What the task requires —
So that nothing is lost, transcribe each line of the records exactly.

Supplied records —
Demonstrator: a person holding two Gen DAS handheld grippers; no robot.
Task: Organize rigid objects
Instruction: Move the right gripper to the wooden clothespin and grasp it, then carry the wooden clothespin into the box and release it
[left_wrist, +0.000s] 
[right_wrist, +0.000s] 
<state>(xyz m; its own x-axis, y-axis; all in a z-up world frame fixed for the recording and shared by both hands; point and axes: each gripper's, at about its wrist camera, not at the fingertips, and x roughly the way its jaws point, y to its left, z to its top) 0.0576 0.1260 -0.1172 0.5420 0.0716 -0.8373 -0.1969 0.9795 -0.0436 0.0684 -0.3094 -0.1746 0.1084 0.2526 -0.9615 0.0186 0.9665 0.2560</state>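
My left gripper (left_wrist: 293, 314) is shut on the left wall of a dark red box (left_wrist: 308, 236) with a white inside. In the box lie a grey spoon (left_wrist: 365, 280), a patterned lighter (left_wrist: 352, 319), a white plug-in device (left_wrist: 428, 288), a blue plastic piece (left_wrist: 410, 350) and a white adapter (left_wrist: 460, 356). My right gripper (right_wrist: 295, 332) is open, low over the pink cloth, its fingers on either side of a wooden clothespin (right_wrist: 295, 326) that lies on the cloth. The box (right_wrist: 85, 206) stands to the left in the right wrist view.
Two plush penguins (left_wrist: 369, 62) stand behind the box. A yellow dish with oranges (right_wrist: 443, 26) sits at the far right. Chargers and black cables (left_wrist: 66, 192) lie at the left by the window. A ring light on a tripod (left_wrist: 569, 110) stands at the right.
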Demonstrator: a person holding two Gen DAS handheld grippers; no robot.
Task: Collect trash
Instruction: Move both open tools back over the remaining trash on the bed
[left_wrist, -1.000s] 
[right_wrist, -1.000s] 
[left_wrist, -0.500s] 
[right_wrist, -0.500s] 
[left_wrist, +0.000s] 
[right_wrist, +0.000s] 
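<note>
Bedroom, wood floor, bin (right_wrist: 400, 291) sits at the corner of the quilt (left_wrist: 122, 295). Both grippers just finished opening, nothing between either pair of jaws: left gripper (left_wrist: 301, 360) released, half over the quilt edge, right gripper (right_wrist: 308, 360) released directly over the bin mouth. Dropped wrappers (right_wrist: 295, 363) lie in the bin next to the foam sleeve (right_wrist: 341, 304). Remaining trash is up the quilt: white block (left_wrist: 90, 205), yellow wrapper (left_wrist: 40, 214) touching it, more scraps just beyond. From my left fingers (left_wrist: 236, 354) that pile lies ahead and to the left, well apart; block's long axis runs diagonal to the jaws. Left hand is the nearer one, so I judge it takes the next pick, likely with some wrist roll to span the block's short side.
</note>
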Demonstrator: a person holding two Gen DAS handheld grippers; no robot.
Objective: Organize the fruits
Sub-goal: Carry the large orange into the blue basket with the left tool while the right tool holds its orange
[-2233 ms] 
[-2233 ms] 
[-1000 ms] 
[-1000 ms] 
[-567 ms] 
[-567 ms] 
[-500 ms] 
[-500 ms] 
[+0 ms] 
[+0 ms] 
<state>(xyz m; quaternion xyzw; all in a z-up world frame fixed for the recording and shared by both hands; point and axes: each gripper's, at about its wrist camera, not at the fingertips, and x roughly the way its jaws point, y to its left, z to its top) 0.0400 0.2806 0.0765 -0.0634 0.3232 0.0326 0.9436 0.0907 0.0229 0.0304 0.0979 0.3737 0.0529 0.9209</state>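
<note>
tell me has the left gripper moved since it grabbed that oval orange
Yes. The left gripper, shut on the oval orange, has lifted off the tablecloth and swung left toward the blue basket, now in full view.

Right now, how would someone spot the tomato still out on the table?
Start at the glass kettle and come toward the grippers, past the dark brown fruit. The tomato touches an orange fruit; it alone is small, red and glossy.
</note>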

Answer to this task —
Demonstrator: a person holding two Gen DAS handheld grippers; no robot.
Task: Organize rigid objects
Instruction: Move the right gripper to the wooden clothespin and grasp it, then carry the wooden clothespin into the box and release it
[left_wrist, +0.000s] 
[right_wrist, +0.000s] 
<state>(xyz m; its own x-axis, y-axis; all in a z-up world frame fixed for the recording and shared by both hands; point and axes: each gripper's, at about its wrist camera, not at the fingertips, and x roughly the way its jaws point, y to its left, z to its top) 0.0576 0.1260 -0.1172 0.5420 0.0716 -0.8373 -0.1969 0.9795 -0.0436 0.0684 -0.3094 -0.1746 0.1084 0.2526 -0.9615 0.0186 0.9665 0.2560</state>
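My left gripper (left_wrist: 293, 314) is shut on the left wall of a dark red box (left_wrist: 308, 236) with a white inside. In the box lie a grey spoon (left_wrist: 365, 280), a patterned lighter (left_wrist: 352, 319), a white plug-in device (left_wrist: 428, 288), a blue plastic piece (left_wrist: 410, 350) and a white adapter (left_wrist: 460, 356). My right gripper (right_wrist: 295, 332) is open, low over the pink cloth, its fingers on either side of a wooden clothespin (right_wrist: 295, 326) that lies on the cloth. The box (right_wrist: 85, 206) stands to the left in the right wrist view.
Two plush penguins (left_wrist: 369, 62) stand behind the box. A yellow dish with oranges (right_wrist: 443, 26) sits at the far right. Chargers and black cables (left_wrist: 66, 192) lie at the left by the window. A ring light on a tripod (left_wrist: 569, 110) stands at the right.
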Demonstrator: a person holding two Gen DAS handheld grippers; no robot.
Task: Collect trash
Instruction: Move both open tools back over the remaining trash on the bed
[left_wrist, -1.000s] 
[right_wrist, -1.000s] 
[left_wrist, -0.500s] 
[right_wrist, -0.500s] 
[left_wrist, +0.000s] 
[right_wrist, +0.000s] 
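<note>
Bedroom, wood floor, bin (right_wrist: 400, 291) sits at the corner of the quilt (left_wrist: 122, 295). Both grippers just finished opening, nothing between either pair of jaws: left gripper (left_wrist: 301, 360) released, half over the quilt edge, right gripper (right_wrist: 308, 360) released directly over the bin mouth. Dropped wrappers (right_wrist: 295, 363) lie in the bin next to the foam sleeve (right_wrist: 341, 304). Remaining trash is up the quilt: white block (left_wrist: 90, 205), yellow wrapper (left_wrist: 40, 214) touching it, more scraps just beyond. From my left fingers (left_wrist: 236, 354) that pile lies ahead and to the left, well apart; block's long axis runs diagonal to the jaws. Left hand is the nearer one, so I judge it takes the next pick, likely with some wrist roll to span the block's short side.
</note>
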Demonstrator: a person holding two Gen DAS handheld grippers; no robot.
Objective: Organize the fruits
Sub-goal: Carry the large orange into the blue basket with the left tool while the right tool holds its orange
[-2233 ms] 
[-2233 ms] 
[-1000 ms] 
[-1000 ms] 
[-567 ms] 
[-567 ms] 
[-500 ms] 
[-500 ms] 
[+0 ms] 
[+0 ms] 
<state>(xyz m; quaternion xyzw; all in a z-up world frame fixed for the recording and shared by both hands; point and axes: each gripper's, at about its wrist camera, not at the fingertips, and x roughly the way its jaws point, y to its left, z to its top) 0.0400 0.2806 0.0765 -0.0634 0.3232 0.0326 0.9436 0.0907 0.0229 0.0304 0.0979 0.3737 0.0529 0.9209</state>
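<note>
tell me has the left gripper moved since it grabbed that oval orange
Yes. The left gripper, shut on the oval orange, has lifted off the tablecloth and swung left toward the blue basket, now in full view.

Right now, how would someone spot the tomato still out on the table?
Start at the glass kettle and come toward the grippers, past the dark brown fruit. The tomato touches an orange fruit; it alone is small, red and glossy.
</note>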

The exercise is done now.